Restless Nights and ADHD: Finding Peaceful Slumber
Strugglingwith sleep issues when dealing with ADHD: What are effective solutions?
Sleepless nights plague many individuals with Attention Deficit Hyperactivity Disorder (ADHD). US psychiatrist William Dodson, a specialist in ADHD in adults, explains this on the specialist portal Additude: the restless mental and physical state of ADHD disrupts sleep patterns, leading to fatigue that worsens other symptoms [1].
But where does this sleeplessness originate, and what truly helps?
Wired Minds and Zzz's
People with ADHD often have highly active brains - even during periods of rest. According to Dodson, who has practiced ADHD in adults for 25 years, about three-quarters of adults with ADHD struggle to "shut off their thoughts" before bedtime [1]. This mental overdrive translates into restless sleep, where they wake up tired and groggy instead of refreshed. Many experience extreme resistance to waking up in the morning, often plunging into a deep sleep that can only be disturbed with great effort.
Dodson suggests two theories: either sleep disturbances are a direct manifestation of ADHD itself, or people with ADHD have an inherently different sense of time, where living in the "now" and "not now" are the only dimensions in their internal clock [1].

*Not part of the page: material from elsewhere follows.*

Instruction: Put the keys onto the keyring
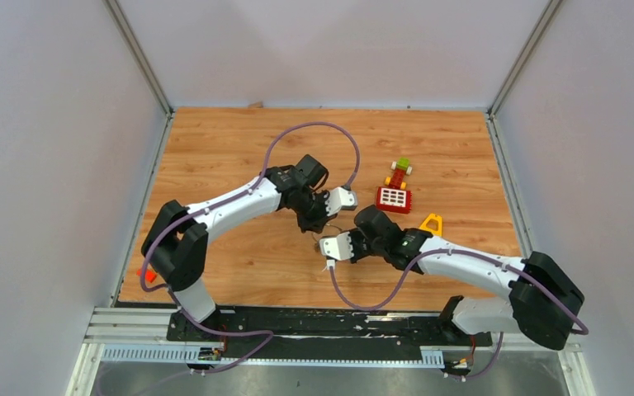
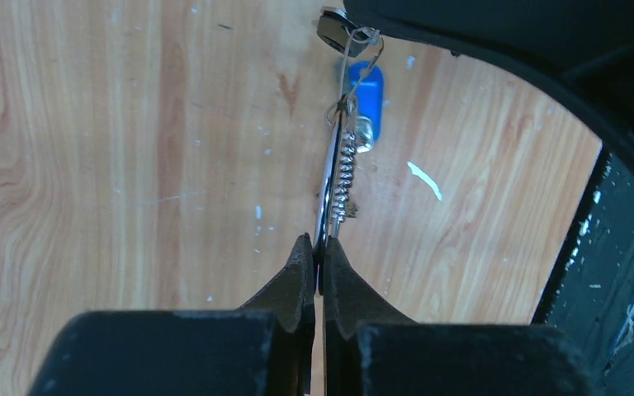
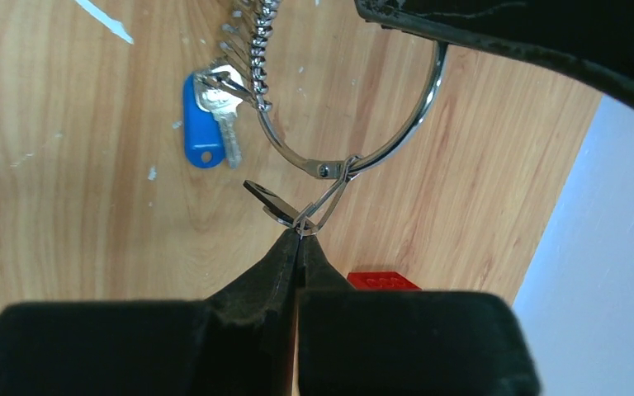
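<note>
The keyring (image 3: 417, 115) is a silver ring held up off the wooden table, carrying a blue tag (image 3: 201, 124), a silver key (image 3: 226, 120) and a coiled spring section. My left gripper (image 2: 322, 252) is shut on its rim, which shows edge-on (image 2: 330, 177) in the left wrist view. A small black-headed key (image 3: 266, 200) hangs on a thin wire loop (image 3: 324, 202) that is hooked onto the ring. My right gripper (image 3: 300, 233) is shut where that loop meets the key's head. In the top view both grippers (image 1: 328, 223) (image 1: 320, 242) meet at mid-table.
A red block with a white window (image 1: 395, 198) and green and yellow bricks (image 1: 399, 169) lie right of the grippers. A yellow triangular frame (image 1: 431, 223) sits beside the right arm. Something orange (image 1: 144, 274) lies at the table's left edge. Grey walls enclose the table.
</note>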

As sleep problems can exacerbate symptoms like concentration, patience, and impulse control, it's crucial to tackle this issue [1].

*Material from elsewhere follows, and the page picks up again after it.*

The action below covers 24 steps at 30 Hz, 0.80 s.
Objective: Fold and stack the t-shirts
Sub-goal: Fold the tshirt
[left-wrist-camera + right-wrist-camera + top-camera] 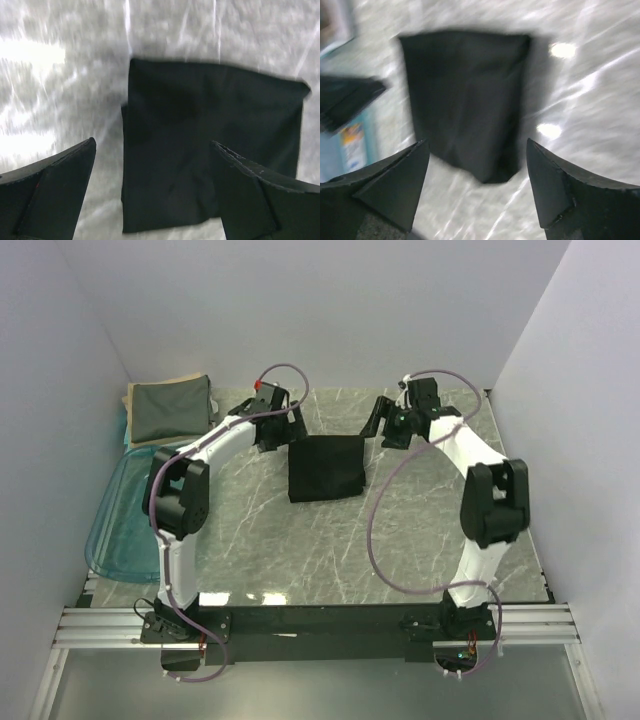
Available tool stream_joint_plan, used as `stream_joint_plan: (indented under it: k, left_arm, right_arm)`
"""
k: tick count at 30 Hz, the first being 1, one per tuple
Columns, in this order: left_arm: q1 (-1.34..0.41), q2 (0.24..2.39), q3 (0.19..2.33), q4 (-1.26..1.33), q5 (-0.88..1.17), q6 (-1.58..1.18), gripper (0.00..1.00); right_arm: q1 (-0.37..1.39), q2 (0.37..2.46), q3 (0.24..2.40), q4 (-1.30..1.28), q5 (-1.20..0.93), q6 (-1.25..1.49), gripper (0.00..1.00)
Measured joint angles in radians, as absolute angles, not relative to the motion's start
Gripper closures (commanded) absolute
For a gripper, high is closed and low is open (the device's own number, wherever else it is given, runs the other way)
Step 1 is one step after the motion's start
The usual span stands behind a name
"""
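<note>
The left arm [215, 443] and right arm [460, 446] have white links, black joint housings and a purple cable [372, 530] each. Black bases [165, 625] sit on a silver rail [100, 625]. The left gripper [155, 190] and right gripper [477, 185] each carry 2 black wedge fingers [55, 195].

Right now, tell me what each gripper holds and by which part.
Nothing is held. The left gripper and the right gripper both stand open near the folded black t-shirt, which lies flat on the table, nothing between their fingers.
</note>
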State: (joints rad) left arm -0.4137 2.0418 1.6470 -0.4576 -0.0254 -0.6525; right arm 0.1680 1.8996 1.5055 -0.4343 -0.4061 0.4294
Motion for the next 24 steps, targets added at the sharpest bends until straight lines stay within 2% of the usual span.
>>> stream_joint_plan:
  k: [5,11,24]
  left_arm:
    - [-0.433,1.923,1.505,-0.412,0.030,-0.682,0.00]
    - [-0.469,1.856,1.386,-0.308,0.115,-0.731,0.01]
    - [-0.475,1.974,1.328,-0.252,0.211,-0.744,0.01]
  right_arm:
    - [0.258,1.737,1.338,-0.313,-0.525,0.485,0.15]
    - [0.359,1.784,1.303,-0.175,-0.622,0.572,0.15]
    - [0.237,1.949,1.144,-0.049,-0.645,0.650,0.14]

Sweet Dreams Still Achievable
Improving sleep hygiene is key for better sleep, says Dodson. Basic rules include:
- Reserving the bed for sleep or intimate moments only, not for worry or arguments.
- Setting a fixed bedtime and sticking to a sleep routine.
- Avoiding daytime naps, if possible.
For individuals with ADHD, additional factors play a significant role in maintaining good sleep hygiene:
- Going to bed despite finding it difficult: Many people with ADHD are particularly productive and alert in the evenings. Struggling with work or family commitments becomes even harder with sleep deprivation [1].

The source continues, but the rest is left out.